1972 - ASYLUM

de Roy Ward Baker (Grande-Bretagne)
avec Robert Powell, Sylvia Sims, Peter Cushing, Barry Morse, Charlotte Rampling, Britt Eckland, Herbert Lom, Patrick Magee

Si elles n’atteignirent que rarement le niveau qualitatif des classiques de la Hammer, les productions de la compagnie anglaise Amicus rivalisèrent souvent d’inventivité, notamment à travers l’exercice du film à sketches qui devint vite leur marque de fabrique. Dans ce domaine, Asylum se situe en haut du panier, porté par un casting impeccable, une mise en scène efficace du vétéran Roy Ward Baker et un scénario plein de rebondissements signé Robert Bloch (à qui nous devons le roman « Psychose » adapté par Alfred Hitchcock en 1960). Robert Powell incarne le docteur Martin, qui brigue un poste de médecin dans l’institution psychiatrique de Dunsmoor. Accueilli par le docteur Rutherford (Patrick Magee), il apprend que l’ancien directeur, le docteur Starr, a basculé dans la folie et fait désormais partie des patients internés. Si Martin parvient à savoir lequel d’entre eux est Starr, Rutherford acceptera de l’engager.
 
Cet habile prétexte permet à quatre malades mentaux de nous raconter leur histoire, chacune se situant à mi-chemin entre la légende urbaine et les bandes dessinées horrifiques de chez EC Comics. Le premier récit, « Terreur Glacée », est celui de Bonnie, une jeune femme qui incite son amant à tuer sa femme. Le refrain est connu, si ce n’est que la défunte épouse, coupée en morceaux entreposés dans un congélateur, semble bien décidée à revenir d’entre les morts. La frayeur qu’engendrent ces bras, ces jambes et cette tête soigneusement empaquetés, rampant lentement vers le mari assassin, s’avère redoutablement efficace.
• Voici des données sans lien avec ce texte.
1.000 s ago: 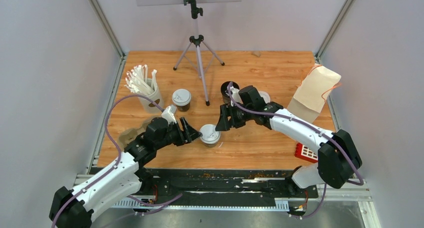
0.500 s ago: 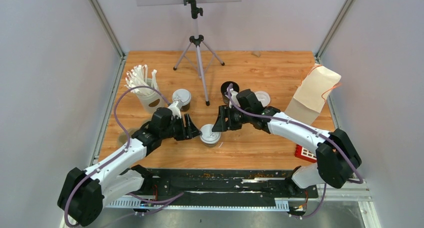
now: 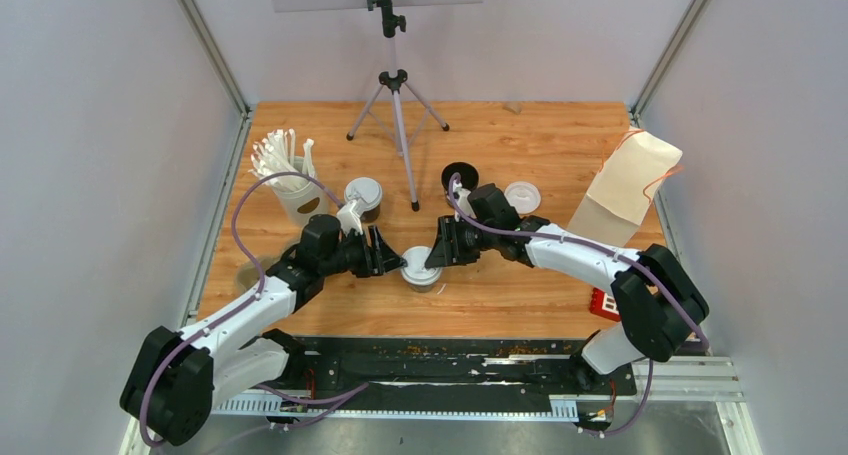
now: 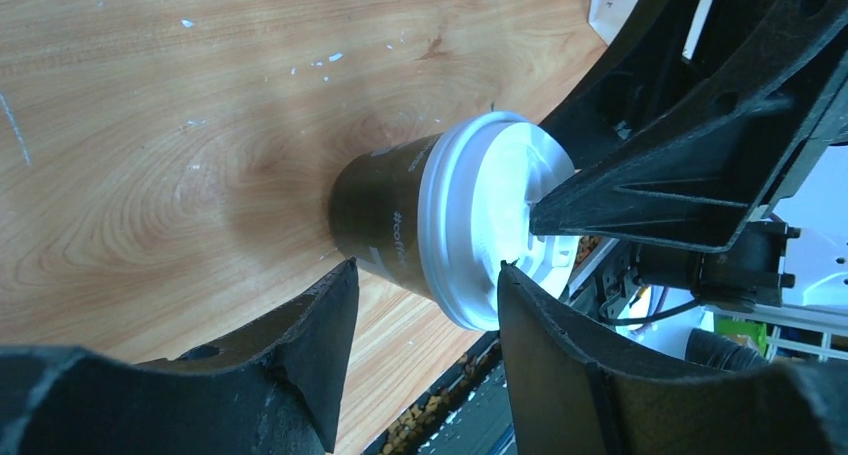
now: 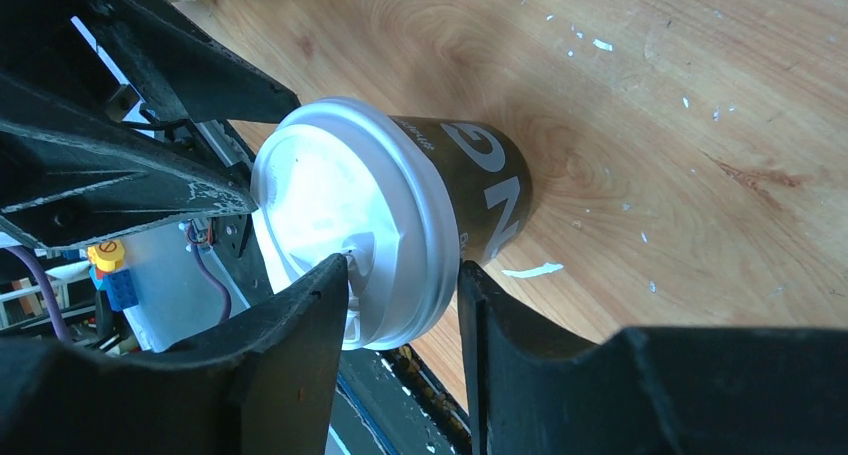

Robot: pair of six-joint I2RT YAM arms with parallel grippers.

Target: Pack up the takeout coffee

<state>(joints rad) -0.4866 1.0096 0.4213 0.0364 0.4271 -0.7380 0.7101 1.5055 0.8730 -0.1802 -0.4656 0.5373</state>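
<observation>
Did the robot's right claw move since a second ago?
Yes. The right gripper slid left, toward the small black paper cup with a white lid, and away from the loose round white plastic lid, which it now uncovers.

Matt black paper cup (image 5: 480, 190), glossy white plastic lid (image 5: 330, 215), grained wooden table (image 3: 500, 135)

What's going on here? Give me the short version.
Both arms are on one lidded black cup at the near middle of the table. The left gripper straddles it, jaws open. The right gripper has its fingers either side of the rim of its lid; a firm grip isn't clear. Behind it wait another lidded cup, an open cup and a loose lid.
</observation>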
Proche du conte classique, « Le Tailleur Mystérieux » raconte les déboires d’un tailleur sans le sou (Barry Morse, héros récurrent de la série Cosmos 1999). Pour payer son loyer, il accepte de confectionner un costume avec l’étrange tissus étincelant que lui fournit le mystérieux Monsieur Smith (l’immense Peter Cushing). Adepte de sorcellerie, ce dernier veut utiliser ce vêtement pour ressusciter son fils. Evidemment, les choses ne tardent pas à virer au drame.
 
Avec « Lucy va venir », nous suivons les pas de Barbara (une toute jeune Charlotte Rampling), regagnant le domaine familial après une longue hospitalisation. Lorsque son étrange amie Lucy (la splendide Britt Eckland) lui rend visite, le sang se met bientôt à couler. Le dernier segment, « Mannequins de l’Horreur », est probablement le plus marquant et le plus atypique, présentant en outre la particularité de ne pas être narré sous la forme d’un flash-back. Le docteur Byron (Herbert Lom), interné depuis des années, s’est spécialisé dans la fabrication de poupées robot dont le visage est à l’effigie de ses anciens confrères. Son dernier modèle imite à merveille ses propres traits. Or Byron est persuadé que ces petits jouets apparemment inoffensifs sont dotés d’un cerveau et d’une anatomie humaine, et qu’il est capable de les animer par télékinésie. Le dénouement, au cours duquel la poupée Byron s’empare d’un scalpel et se dirige inexorablement vers le docteur Rutheford pour l’éliminer, est encore dans toutes les mémoires. En 1980, Asylum fut retitré House of Crazies pour sa ressortie aux Etats-Unis, dans une version amputée de six minutes.